Scientific Reports | 2016
Xiao-Fei Zhang; Le Ou-Yang; Xing-Ming Zhao; Hong Yan
Understanding how the structure of gene dependency network changes between two patient-specific groups is an important task for genomic research. Although many computational approaches have been proposed to undertake this task, most of them estimate correlation networks from group-specific gene expression data independently without considering the common structure shared between different groups. In addition, with the development of high-throughput technologies, we can collect gene expression profiles of same patients from multiple platforms. Therefore, inferring differential networks by considering cross-platform gene expression profiles will improve the reliability of network inference.

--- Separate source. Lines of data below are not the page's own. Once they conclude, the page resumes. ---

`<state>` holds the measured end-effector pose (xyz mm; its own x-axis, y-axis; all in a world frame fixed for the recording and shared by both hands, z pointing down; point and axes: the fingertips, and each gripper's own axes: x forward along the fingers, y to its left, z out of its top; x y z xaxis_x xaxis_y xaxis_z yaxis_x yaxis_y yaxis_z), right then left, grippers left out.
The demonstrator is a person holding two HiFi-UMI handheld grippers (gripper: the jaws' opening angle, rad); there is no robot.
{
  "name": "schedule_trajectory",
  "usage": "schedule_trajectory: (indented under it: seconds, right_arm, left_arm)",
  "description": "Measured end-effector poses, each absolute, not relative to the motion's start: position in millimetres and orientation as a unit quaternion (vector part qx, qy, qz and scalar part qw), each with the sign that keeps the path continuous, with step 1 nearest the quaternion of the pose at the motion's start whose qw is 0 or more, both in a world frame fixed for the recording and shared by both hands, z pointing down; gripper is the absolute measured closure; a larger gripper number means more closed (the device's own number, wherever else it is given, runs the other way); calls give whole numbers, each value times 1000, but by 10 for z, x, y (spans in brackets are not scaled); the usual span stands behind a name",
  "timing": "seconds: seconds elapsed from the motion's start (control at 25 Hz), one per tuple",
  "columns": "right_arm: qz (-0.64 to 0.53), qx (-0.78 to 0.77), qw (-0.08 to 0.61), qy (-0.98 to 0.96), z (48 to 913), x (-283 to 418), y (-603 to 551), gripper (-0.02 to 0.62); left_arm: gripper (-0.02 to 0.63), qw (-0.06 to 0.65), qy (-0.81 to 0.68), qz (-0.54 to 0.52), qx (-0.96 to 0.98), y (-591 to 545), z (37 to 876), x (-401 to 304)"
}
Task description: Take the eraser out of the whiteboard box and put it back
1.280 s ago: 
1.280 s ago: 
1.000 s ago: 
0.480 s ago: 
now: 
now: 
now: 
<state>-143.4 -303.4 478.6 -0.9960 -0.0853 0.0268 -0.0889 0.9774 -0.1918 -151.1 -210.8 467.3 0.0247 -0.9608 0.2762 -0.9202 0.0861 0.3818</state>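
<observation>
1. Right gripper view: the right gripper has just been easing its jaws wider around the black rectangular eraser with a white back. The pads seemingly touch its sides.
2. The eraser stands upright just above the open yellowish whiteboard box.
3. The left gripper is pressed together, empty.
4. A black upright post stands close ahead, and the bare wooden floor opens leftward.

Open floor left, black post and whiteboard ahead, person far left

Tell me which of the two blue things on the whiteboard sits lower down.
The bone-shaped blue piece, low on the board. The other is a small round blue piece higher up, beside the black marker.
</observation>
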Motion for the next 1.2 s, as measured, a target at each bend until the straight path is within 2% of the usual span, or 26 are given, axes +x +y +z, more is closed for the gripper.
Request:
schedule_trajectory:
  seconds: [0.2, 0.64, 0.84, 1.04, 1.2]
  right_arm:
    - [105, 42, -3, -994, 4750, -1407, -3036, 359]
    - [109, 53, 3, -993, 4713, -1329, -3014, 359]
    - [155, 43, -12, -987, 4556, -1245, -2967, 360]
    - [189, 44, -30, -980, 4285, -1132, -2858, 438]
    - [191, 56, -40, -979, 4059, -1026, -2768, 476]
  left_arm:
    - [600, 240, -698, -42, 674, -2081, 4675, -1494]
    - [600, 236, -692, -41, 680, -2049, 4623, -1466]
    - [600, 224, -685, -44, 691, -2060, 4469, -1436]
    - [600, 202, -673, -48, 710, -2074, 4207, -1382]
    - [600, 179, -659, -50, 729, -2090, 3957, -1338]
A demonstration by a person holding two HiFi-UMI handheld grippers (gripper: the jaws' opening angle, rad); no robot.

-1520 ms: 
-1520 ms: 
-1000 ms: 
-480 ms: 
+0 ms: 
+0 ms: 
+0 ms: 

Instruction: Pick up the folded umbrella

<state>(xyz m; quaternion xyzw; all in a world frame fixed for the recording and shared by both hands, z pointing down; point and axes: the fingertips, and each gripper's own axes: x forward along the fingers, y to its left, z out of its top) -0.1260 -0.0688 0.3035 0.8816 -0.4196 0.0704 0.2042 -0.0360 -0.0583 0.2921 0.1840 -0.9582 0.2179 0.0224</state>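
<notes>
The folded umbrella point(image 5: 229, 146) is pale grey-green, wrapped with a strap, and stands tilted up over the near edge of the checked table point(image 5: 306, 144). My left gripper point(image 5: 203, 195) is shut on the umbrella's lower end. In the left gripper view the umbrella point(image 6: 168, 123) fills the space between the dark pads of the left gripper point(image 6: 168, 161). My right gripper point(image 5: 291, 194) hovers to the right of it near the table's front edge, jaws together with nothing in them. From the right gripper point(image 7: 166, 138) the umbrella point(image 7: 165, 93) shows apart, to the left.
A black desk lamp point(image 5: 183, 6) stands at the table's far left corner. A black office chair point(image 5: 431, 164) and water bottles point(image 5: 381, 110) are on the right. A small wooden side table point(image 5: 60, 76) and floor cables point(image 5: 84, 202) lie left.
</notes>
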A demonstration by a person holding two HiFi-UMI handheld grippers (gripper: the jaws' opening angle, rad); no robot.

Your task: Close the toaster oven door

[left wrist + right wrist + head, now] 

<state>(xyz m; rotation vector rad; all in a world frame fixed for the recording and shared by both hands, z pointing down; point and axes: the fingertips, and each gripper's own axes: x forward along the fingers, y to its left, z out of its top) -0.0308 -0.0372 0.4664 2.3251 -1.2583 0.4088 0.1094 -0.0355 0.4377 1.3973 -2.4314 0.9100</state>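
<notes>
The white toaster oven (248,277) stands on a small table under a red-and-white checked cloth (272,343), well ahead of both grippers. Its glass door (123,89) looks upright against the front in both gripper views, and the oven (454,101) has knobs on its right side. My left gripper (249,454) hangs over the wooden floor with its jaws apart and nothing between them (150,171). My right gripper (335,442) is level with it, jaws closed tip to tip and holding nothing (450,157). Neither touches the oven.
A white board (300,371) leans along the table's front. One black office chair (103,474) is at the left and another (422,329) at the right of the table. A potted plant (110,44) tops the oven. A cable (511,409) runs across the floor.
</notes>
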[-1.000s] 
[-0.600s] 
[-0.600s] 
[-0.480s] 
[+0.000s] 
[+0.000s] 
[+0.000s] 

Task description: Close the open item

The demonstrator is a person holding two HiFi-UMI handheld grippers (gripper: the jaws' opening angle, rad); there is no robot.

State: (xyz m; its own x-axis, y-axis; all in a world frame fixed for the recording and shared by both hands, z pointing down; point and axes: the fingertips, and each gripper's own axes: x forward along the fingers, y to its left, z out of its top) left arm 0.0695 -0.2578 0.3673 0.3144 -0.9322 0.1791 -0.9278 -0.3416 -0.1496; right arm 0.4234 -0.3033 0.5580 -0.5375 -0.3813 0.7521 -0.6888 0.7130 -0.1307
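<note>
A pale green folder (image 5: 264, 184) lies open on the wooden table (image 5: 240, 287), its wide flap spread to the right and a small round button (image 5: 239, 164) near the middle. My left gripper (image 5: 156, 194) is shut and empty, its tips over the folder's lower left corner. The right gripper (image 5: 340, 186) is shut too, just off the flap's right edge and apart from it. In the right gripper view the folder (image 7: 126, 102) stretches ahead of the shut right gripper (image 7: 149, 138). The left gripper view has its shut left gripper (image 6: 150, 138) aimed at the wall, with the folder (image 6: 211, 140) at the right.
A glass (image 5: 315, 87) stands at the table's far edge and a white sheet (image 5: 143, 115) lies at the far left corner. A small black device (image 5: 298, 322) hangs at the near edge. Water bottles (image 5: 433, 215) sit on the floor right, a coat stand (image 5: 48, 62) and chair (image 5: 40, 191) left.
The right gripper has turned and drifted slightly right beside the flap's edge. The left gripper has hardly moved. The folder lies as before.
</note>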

We introduce a two dimensional joint graphical lasso (TDJGL) model to simultaneously estimate group-specific gene dependency networks from gene expression profiles collected from different platforms and infer differential networks. TDJGL can borrow strength across different patient groups and data platforms to improve the accuracy of estimated networks. Simulation studies demonstrate that TDJGL provides more accurate estimates of gene networks and differential networks than previous competing approaches. We apply TDJGL to the PI3K/AKT/mTOR pathway in ovarian tumors to build differential networks associated with platinum resistance. The hub genes of our inferred differential networks are significantly enriched with known platinum resistance-related genes and include potential platinum resistance-related genes.